Copy out exactly the lines from the first line of the material below through the line containing "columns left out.", and nothing beyond them.

_The data_:
====================

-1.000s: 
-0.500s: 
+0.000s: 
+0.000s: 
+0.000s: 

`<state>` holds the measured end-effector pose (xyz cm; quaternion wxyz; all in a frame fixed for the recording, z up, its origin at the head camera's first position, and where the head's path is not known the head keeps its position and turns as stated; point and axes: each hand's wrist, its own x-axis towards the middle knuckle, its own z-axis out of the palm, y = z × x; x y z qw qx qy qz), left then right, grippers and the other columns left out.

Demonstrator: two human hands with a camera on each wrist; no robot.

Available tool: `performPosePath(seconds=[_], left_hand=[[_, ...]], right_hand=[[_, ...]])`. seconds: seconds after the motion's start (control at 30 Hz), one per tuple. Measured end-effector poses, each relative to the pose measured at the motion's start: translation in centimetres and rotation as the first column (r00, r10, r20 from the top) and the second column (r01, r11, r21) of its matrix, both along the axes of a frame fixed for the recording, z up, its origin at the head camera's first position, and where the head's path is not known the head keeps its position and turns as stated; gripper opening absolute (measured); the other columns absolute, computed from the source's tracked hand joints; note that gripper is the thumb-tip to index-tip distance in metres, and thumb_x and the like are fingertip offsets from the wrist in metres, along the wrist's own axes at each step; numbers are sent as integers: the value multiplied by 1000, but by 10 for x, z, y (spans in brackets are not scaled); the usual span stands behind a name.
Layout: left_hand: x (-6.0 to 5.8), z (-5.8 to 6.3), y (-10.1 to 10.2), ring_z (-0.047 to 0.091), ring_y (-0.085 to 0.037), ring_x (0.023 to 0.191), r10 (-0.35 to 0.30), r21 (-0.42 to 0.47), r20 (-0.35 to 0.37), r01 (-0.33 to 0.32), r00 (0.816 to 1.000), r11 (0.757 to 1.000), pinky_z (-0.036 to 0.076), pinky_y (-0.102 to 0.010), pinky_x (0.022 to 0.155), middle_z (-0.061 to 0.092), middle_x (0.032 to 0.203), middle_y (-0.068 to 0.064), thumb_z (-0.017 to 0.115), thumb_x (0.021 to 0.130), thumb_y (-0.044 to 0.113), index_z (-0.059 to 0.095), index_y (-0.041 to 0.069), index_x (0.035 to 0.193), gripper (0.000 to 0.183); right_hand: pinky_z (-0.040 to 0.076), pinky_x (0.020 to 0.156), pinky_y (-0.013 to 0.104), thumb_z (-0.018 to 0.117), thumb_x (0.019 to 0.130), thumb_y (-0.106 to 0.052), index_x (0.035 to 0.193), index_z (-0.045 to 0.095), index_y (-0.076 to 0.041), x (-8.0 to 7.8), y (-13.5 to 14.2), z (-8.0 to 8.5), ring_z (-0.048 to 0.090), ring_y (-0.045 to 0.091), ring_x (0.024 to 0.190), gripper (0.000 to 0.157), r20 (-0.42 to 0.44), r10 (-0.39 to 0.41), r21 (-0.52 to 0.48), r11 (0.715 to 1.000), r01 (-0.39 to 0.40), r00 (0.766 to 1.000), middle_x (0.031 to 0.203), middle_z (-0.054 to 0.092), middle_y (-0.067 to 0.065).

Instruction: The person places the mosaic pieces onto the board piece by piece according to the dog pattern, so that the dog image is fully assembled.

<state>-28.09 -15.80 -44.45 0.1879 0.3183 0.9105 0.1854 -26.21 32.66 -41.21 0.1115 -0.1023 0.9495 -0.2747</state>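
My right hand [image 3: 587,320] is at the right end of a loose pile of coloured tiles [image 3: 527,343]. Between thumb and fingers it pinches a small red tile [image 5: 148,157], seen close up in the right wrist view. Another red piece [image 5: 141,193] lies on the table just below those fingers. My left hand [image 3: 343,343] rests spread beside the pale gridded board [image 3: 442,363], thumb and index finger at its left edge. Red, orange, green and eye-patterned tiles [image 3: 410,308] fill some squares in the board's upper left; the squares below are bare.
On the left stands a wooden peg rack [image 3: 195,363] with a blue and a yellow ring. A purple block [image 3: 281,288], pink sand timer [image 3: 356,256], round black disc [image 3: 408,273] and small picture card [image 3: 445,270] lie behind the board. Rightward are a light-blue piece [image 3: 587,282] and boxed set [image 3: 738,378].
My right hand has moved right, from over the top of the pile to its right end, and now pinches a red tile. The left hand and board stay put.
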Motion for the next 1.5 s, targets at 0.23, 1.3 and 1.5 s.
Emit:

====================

_Task result_:
-1.000s: 
-0.500s: 
+0.000s: 
+0.000s: 
+0.000s: 

`<state>` holds the measured end-effector pose (xyz cm; quaternion wxyz; all in a frame fixed for the recording, z up, its origin at the head camera's first position, and where the head's path is not known the head keeps its position and turns as stated; point and axes: each hand's wrist, its own x-axis towards the middle knuckle, its own z-axis out of the palm, y = z × x; x y z qw qx qy qz), left then right, grippers and the other columns left out.

The exercise is fully answered.